## About this exercise
Lines from the listing below that contain the string "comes" are to be reported.

### Input material

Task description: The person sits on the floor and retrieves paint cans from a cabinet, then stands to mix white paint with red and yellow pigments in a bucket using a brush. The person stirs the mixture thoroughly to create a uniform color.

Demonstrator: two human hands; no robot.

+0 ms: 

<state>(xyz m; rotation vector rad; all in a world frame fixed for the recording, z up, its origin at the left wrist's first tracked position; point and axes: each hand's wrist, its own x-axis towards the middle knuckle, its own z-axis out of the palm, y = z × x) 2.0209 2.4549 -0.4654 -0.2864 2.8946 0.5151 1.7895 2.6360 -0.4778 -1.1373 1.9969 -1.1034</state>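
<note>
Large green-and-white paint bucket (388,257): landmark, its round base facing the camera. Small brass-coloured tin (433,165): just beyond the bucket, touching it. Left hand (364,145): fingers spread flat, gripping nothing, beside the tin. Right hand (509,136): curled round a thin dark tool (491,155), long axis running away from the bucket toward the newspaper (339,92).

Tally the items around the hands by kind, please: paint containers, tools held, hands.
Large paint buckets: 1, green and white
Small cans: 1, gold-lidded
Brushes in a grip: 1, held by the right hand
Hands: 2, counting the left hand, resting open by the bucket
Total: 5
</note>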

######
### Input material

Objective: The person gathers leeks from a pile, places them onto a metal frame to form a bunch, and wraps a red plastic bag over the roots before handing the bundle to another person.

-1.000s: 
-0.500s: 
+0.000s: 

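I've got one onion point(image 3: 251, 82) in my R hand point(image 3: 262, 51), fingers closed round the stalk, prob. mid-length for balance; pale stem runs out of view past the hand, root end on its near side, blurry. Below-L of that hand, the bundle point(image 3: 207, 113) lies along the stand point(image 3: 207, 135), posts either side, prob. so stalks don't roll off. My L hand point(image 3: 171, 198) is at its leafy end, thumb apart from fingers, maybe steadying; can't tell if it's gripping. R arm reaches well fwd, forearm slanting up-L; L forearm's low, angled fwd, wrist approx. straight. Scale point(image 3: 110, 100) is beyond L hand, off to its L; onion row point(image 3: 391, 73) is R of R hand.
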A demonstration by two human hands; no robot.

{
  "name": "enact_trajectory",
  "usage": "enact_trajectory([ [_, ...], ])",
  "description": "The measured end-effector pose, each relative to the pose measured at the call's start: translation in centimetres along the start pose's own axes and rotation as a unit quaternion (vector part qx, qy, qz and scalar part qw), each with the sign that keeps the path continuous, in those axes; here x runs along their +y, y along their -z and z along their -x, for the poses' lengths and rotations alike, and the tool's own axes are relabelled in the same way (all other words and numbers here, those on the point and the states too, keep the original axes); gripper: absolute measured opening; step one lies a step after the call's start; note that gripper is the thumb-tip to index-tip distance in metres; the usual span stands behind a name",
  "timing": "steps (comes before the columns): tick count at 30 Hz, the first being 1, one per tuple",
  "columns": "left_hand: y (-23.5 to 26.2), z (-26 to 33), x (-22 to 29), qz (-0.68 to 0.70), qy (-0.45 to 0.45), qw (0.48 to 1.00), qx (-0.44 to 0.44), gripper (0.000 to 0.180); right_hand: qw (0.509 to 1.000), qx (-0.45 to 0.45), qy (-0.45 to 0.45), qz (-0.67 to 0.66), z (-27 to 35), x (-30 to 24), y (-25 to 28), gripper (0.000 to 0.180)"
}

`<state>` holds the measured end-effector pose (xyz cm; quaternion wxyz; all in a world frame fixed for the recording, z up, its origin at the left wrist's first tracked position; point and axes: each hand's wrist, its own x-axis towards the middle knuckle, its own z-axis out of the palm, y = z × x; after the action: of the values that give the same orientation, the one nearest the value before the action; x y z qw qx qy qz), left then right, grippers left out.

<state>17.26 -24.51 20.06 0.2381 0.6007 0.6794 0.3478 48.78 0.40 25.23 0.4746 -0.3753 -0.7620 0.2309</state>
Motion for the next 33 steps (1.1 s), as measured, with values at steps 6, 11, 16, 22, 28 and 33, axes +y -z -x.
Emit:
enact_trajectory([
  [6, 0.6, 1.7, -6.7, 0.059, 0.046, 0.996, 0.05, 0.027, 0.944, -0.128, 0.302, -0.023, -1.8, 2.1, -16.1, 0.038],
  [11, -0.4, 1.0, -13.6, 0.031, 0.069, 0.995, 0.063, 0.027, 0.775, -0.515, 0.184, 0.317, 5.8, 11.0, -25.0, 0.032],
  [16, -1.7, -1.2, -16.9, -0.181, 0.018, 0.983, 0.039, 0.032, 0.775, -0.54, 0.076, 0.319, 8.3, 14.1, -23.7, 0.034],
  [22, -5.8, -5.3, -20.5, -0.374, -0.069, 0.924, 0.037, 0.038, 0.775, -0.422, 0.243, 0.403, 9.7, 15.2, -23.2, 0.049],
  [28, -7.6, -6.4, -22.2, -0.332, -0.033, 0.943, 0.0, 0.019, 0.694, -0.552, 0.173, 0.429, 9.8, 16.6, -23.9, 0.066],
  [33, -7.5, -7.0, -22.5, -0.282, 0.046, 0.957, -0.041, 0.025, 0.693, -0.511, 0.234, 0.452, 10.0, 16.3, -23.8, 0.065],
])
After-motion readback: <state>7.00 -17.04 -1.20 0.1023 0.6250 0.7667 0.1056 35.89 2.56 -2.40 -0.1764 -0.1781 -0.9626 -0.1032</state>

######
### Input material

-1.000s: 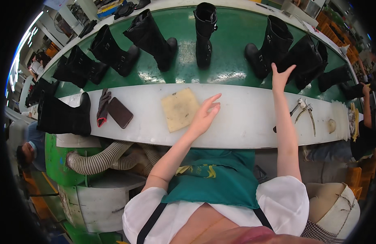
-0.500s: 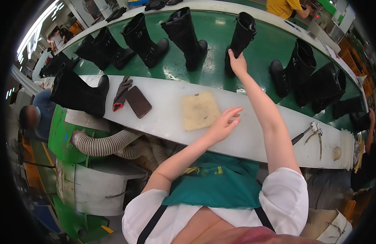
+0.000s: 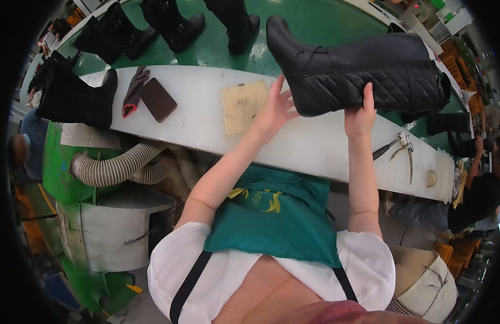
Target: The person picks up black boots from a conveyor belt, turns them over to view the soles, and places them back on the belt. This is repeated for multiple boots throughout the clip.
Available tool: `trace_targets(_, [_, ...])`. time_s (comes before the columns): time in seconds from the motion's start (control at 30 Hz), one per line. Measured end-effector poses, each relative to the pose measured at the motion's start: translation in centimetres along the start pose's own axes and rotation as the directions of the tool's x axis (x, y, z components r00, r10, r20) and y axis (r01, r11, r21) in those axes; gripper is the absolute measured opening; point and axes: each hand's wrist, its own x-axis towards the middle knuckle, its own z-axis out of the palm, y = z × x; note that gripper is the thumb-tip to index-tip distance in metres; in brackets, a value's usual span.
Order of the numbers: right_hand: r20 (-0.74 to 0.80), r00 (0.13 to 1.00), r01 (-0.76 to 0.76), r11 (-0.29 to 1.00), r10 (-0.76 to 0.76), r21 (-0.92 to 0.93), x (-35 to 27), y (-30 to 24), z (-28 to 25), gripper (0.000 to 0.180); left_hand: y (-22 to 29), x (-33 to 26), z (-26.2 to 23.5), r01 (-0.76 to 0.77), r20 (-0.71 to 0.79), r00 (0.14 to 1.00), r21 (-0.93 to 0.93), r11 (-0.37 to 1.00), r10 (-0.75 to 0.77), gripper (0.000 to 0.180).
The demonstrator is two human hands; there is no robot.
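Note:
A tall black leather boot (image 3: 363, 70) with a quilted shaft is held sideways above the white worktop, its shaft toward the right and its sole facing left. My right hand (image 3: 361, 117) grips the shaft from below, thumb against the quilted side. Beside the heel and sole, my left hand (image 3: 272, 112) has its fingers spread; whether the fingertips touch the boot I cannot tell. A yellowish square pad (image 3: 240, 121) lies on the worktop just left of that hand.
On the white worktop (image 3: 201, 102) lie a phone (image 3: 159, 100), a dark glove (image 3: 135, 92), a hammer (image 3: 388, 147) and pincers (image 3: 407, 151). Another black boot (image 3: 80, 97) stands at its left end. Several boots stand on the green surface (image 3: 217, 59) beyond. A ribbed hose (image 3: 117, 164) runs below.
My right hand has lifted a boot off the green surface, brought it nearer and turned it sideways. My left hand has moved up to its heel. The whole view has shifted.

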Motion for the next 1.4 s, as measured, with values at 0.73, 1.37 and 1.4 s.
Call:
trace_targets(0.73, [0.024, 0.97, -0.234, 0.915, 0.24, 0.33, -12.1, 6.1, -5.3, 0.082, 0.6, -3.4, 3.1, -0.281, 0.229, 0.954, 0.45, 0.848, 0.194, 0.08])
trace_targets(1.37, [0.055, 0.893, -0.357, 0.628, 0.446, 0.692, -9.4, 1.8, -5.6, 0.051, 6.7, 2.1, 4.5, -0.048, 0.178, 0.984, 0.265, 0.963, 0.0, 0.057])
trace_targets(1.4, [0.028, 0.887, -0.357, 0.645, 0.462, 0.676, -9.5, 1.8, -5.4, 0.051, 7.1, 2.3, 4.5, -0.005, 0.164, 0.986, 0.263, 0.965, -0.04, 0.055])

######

## Output of the exercise
  "timing": "steps (comes before the columns): tick count at 30 Hz, the first being 1, one per tuple",
Available tool: `trace_targets(_, [_, ...])`. time_s (comes before the columns): time in seconds from the motion's start (control at 30 Hz), one per line. Measured end-effector poses, each relative to the pose measured at the motion's start: translation in centimetres along the start pose's own axes and rotation as the directions of the tool's x axis (x, y, z components r00, r10, r20) and y axis (r01, r11, r21) in those axes; gripper is the absolute measured opening; point and axes: each hand's wrist, its own x-axis towards the middle knuckle, its own z-axis out of the palm, y = z × x; note that gripper is the thumb-tip to index-tip distance in metres; in brackets, a value's usual span.

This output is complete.